Observe que o dragão exigiria duas ações de movimento para retomar o vôo, uma para ficar em pé e a segunda para voar. Uma criatura não pode voar enquanto está inclinada.

Com isso em mente, existem poucos poderes à vontade que podem derrubar uma criatura voadora com segurança. Clever Shot, um poder ranger, pode ser o melhor nível de um poder. Os psions obtêm distúrbio craniano no nível 7 com uma propensão a distanciamento não aumentada, etc.

Concedido, isso é um pouco difícil, já que a maioria das criaturas voadoras tem uma velocidade de vôo que excede seu alcance. Em geral, voar é uma grande vantagem e os jogadores podem precisar procurar abrigo (por exemplo: em uma caverna com teto baixo) para forçar o dragão a sair do ar.

    
24.12.2012 / 20:38

Grandes respostas até agora de um ponto de vista naturalista. De mais de uma meta-perspectiva, há uma série de razões para uma GM não querer que as criaturas voadoras se envolvam em táticas bombardeadoras de atropelamento e fuga.

Primeiro, e mais importante: isso faria um encontro longo, repetitivo e incrivelmente frustrante para a festa. O objetivo de qualquer combate é fornecer uma ação dramaticamente convincente e oportunidades táticas empolgantes, e não fazer com que os personagens melee se sintam impotentes, pois eles não têm nada além de um ataque básico à distância. Se o seu encontro não realiza essas coisas, que propósito tem? Uma das maiores conquistas do 4e é que ele dá a cada papel de personagem uma oportunidade igual de contribuir em combate - não faz muito sentido construir deliberadamente encontros que sabotem os objetivos do design do sistema.

Segundo: D & D 4e não é realmente destinado a um estilo de simulação "fantasia simulada" (se é isso que você está interessado, existem sistemas muito mais rigorosamente codificados). O vôo e o combate em 3D são difíceis de serem implementados e exigem muito movimento da mão. Uma vez que você abre essa lata de minhocas, você rapidamente acaba atolado em questões de como controlar conceitos tridimensionais como altitude / alcance em uma grade 2D.

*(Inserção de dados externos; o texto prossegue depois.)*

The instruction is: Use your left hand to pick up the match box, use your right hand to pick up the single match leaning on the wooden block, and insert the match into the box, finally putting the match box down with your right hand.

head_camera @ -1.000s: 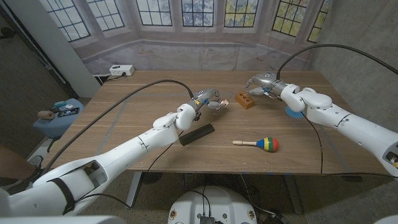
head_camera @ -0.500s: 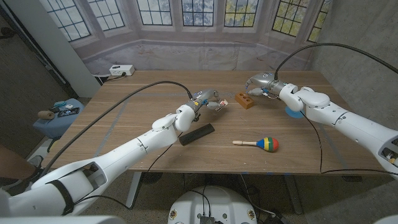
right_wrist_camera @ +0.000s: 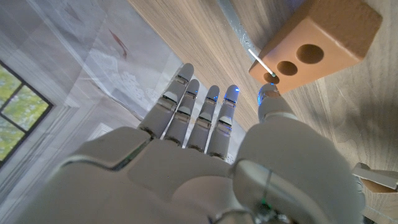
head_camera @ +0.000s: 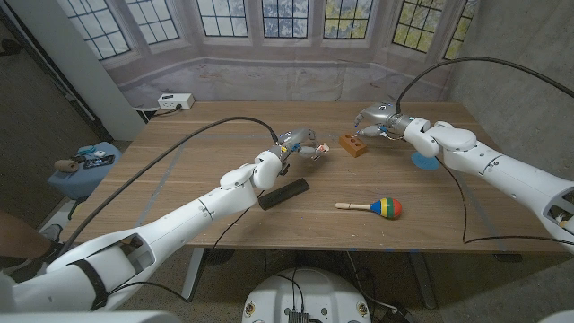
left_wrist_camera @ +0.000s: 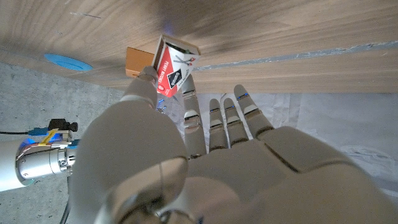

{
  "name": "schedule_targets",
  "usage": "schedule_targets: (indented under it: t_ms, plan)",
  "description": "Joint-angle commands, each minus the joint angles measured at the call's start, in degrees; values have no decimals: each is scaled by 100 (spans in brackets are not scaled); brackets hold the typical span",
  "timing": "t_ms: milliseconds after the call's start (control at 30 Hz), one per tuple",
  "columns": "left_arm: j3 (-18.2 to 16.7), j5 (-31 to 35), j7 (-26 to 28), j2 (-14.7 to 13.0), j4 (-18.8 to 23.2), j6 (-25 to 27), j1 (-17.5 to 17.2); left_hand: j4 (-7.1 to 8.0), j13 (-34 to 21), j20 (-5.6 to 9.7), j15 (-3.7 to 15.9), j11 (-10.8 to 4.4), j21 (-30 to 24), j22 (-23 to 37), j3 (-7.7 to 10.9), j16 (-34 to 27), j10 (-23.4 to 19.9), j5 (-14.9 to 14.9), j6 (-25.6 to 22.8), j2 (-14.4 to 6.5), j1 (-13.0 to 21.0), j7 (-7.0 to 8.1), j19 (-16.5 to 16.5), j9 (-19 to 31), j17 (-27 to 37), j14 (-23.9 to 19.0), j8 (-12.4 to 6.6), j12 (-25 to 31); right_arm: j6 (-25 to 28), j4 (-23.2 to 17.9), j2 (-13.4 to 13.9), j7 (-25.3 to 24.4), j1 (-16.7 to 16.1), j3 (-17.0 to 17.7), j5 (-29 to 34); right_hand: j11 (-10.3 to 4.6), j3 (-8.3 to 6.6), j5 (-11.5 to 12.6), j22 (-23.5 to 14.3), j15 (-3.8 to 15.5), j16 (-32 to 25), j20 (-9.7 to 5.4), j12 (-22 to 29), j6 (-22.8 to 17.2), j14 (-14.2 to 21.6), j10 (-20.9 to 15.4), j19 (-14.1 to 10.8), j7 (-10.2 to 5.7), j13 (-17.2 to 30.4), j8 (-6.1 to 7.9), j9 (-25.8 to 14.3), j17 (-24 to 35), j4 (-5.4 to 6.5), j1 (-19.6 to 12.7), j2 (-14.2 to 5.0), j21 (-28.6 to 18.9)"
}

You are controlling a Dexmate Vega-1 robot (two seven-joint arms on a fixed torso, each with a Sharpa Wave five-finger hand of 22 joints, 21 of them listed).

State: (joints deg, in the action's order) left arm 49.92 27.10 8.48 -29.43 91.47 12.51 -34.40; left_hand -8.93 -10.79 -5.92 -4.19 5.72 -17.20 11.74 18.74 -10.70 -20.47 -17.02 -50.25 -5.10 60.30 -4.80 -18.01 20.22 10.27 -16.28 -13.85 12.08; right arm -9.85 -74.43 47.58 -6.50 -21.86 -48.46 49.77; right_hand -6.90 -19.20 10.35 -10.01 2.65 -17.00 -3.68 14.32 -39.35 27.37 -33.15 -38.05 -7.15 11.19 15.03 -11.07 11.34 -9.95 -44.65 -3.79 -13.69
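Note:
My left hand point(head_camera: 293, 142) holds the red and white match box point(head_camera: 318, 152) just above the table, left of the wooden block point(head_camera: 353, 144). In the left wrist view my left hand point(left_wrist_camera: 211, 168) pinches the match box point(left_wrist_camera: 173, 70) between thumb and a finger, with the block point(left_wrist_camera: 137, 62) right behind it. My right hand point(head_camera: 375, 118) hovers just behind the block, fingers spread. In the right wrist view the thin match point(right_wrist_camera: 258, 62) leans on the block point(right_wrist_camera: 317, 40), and the thumb of my right hand point(right_wrist_camera: 205, 155) reaches to its lower end. Nothing is gripped there.
A black flat bar point(head_camera: 283, 193) lies near the left forearm. A colourful maraca point(head_camera: 372, 207) lies toward the front right, a blue disc point(head_camera: 423, 161) under the right arm. A white power strip point(head_camera: 175, 101) sits at the far left corner.
My right hand has edged slightly closer to the block. The left hand and match box have stayed put.

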Motion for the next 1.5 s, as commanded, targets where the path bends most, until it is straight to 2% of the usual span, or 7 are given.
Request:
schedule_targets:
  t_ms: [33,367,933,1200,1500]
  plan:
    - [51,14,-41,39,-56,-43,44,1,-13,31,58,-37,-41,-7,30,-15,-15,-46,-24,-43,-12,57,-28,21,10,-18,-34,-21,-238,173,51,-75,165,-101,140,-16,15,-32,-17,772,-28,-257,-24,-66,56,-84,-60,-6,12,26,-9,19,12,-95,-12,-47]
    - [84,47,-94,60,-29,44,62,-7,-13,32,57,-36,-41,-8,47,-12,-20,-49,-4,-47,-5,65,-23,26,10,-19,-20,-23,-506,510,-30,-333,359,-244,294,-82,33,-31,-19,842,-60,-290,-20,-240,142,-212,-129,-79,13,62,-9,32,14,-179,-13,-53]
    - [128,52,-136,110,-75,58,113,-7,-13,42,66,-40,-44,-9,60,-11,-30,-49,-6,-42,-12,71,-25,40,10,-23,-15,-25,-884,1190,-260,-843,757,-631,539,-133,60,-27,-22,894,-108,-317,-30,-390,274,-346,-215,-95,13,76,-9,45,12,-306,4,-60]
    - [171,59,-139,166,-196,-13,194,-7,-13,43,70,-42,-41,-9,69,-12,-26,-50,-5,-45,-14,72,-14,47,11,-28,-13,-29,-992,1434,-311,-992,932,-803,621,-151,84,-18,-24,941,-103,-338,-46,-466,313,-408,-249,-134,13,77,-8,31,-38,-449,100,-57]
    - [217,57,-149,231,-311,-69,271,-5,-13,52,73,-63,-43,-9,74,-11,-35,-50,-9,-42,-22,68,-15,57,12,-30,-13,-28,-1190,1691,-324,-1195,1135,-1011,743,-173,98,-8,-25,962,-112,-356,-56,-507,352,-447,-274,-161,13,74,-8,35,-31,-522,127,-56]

Terceiro: Todos os dragões sabem que se eles queimarem Laketown do ar, algum herói convencido irá atirar neles através do buraco em suas barrigas incrustadas de pedras preciosas;)

    
24.12.2012 / 20:37

Eu estou distinguindo entre voar e pairar. Uma criatura que paira tem menos preocupações do que uma criatura que precisa voar a uma velocidade apreciável para evitar cair.

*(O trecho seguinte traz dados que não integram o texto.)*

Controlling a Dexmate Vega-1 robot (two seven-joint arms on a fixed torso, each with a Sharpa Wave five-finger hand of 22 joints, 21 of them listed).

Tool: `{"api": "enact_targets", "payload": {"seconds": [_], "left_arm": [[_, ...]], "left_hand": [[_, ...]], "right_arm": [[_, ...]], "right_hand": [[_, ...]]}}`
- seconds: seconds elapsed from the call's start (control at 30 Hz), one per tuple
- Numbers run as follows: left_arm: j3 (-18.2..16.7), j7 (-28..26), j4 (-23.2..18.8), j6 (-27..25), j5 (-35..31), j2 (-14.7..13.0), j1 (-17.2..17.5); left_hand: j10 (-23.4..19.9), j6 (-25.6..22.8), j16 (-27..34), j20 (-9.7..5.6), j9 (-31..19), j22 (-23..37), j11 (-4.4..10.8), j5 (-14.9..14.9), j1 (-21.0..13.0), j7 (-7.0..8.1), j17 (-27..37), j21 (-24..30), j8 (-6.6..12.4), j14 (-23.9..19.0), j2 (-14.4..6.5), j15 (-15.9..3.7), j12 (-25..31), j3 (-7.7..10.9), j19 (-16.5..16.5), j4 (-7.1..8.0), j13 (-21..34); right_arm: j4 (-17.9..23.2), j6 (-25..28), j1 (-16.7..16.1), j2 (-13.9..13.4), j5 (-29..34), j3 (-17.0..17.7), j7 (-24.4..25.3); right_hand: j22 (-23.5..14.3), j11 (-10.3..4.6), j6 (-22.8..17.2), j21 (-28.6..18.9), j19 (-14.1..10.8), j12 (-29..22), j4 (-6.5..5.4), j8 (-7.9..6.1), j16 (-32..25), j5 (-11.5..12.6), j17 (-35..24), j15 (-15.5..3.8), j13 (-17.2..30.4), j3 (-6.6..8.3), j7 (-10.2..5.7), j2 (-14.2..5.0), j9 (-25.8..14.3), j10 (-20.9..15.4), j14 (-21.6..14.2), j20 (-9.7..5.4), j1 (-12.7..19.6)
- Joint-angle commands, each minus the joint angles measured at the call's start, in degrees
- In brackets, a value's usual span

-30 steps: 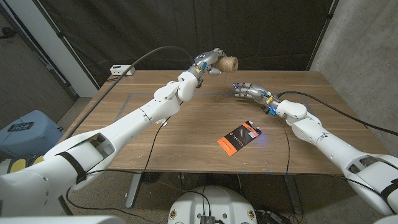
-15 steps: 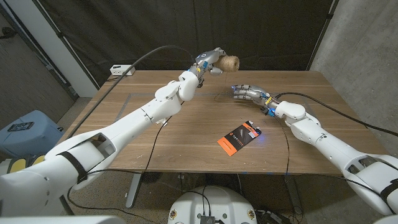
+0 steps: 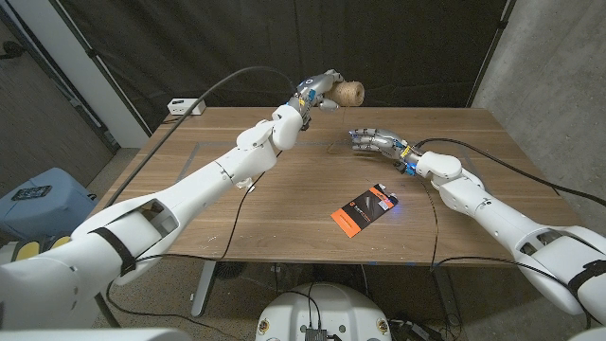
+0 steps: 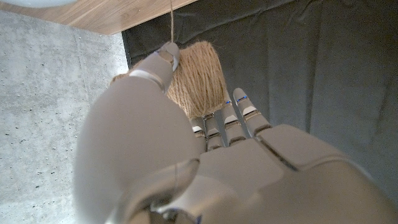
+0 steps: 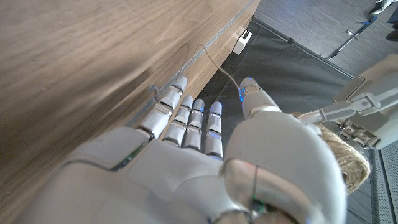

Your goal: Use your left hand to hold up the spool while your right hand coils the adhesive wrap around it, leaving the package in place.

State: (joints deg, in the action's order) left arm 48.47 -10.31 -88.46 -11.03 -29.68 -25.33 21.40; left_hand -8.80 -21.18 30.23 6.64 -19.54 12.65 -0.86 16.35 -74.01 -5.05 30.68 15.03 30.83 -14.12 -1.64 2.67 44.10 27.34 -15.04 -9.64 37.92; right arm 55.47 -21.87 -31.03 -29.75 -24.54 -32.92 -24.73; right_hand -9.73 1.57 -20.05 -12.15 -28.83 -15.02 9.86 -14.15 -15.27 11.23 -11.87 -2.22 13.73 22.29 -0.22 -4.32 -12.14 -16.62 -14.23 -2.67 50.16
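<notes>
My left hand [image 3: 320, 92] grips a spool of tan twine [image 3: 349, 94] and holds it in the air above the table's far edge. Its fingers wrap the spool [image 4: 196, 81], and a thin strand [image 4: 171, 18] runs off it toward the table. My right hand [image 3: 374, 140] hovers low over the table, right of the spool and nearer to me, fingers reaching left. The strand [image 5: 217, 62] curves to its thumb tip and looks pinched against a finger. The orange and black package [image 3: 365, 207] lies flat on the table, nearer than the right hand.
A white power strip [image 3: 185, 106] sits at the table's far left corner. A black cable [image 3: 473, 148] trails across the right side of the table. A black curtain hangs behind the table, and a concrete wall stands at the right.
My right hand has slid a little to the left and farther from me. The left hand still holds the spool up in nearly the same place. The package has not moved.
</notes>
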Motion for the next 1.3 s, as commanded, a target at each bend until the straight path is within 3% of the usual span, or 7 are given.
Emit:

Diferentes ataques disponíveis

Um dragão grande tem uma cauda longa que pode usar para chicotear os jogadores. Usá-lo durante o vôo é difícil. Da mesma forma, uma criatura com asas preênseis pode ser capaz de agarrar ou cortar inimigos sem usá-los para voar.

Ângulo de ataque

Um ataque de respiração de uma criatura voadora afeta uma área em linha reta. Um ataque de respiração de uma criatura no solo afeta uma área em um arco. Se é difícil alinhar seus alvos para uma corrida de bombardeio, por assim dizer, pode ser mais fácil obter um bom côncavo.

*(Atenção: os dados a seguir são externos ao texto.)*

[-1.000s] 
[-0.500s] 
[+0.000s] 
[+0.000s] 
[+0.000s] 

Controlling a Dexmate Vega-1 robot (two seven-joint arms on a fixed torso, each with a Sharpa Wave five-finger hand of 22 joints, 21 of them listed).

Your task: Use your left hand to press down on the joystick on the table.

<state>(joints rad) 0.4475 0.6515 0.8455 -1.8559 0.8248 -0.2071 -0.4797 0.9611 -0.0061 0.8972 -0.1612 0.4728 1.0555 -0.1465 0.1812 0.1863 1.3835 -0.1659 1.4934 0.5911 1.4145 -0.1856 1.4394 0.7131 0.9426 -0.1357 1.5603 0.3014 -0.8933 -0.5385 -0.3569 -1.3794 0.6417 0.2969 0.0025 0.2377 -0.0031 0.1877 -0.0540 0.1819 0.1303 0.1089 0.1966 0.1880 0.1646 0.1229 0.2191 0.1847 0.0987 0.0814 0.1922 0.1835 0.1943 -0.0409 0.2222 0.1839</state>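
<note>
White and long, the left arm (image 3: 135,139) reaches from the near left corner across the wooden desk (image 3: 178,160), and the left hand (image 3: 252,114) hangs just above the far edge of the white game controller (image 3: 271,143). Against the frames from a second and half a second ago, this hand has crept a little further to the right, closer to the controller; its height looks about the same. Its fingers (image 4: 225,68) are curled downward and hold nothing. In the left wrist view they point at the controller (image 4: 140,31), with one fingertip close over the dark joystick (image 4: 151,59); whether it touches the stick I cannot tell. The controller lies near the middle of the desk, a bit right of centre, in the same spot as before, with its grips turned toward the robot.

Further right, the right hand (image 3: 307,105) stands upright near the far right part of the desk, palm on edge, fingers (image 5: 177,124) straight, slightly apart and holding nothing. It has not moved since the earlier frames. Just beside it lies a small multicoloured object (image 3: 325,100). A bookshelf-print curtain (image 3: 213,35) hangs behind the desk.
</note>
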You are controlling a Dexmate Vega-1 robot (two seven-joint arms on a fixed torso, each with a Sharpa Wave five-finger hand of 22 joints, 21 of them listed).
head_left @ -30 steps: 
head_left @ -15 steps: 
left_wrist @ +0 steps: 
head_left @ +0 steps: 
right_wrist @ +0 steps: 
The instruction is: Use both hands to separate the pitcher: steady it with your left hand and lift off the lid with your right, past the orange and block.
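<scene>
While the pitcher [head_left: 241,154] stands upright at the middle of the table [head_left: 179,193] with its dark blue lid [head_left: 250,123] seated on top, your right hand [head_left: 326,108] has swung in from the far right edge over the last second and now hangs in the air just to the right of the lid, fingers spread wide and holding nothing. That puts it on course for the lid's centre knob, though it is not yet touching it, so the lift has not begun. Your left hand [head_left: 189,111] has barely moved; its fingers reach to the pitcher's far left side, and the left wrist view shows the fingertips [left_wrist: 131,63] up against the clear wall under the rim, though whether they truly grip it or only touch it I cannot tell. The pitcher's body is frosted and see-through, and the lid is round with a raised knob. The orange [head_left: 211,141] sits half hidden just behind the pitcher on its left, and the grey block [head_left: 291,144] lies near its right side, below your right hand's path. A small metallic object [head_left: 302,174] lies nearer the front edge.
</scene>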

Mesmo supondo que uma linha reta seja desejada, vai ser preciso um pouco de finesse, timing e terreno cooperativo para alinhar quatro soldados no solo para uma única respiração. Pode ser mais fácil em algumas circunstâncias pousar.

Taxa de ataque

O pouso permite que uma criatura voadora distribua mais ataques por minuto do que permanecer no ar. Você não perde tempo girando e alinhando sua próxima tacada. Isso é especialmente verdadeiro se você quiser se concentrar em um único alvo. Mais fácil aterrissar e prendê-las com suas garras do que tentar pegar a pessoa no meio da multidão e do banco para acertar quando você passar e depois girar novamente para outro ataque de dez segundos no futuro.

Soft underbelly

Uma criatura voadora ou pairando com um baixo ventre pode aterrissar e ter seus pontos fracos protegidos pelo mérito de estarem muito abaixo do chão para que seus inimigos ataquem.

Zoneamento

Se você quiser manter as pessoas longe de um determinado ponto, a maneira mais fácil é estacionar-se nesse ponto. Se você estiver sobrevoando, isso é decente para o zoneamento, embora o pouso seja melhor. Se você está voando, é quase impossível separar as pessoas de um local e ainda causar algum dano significativo.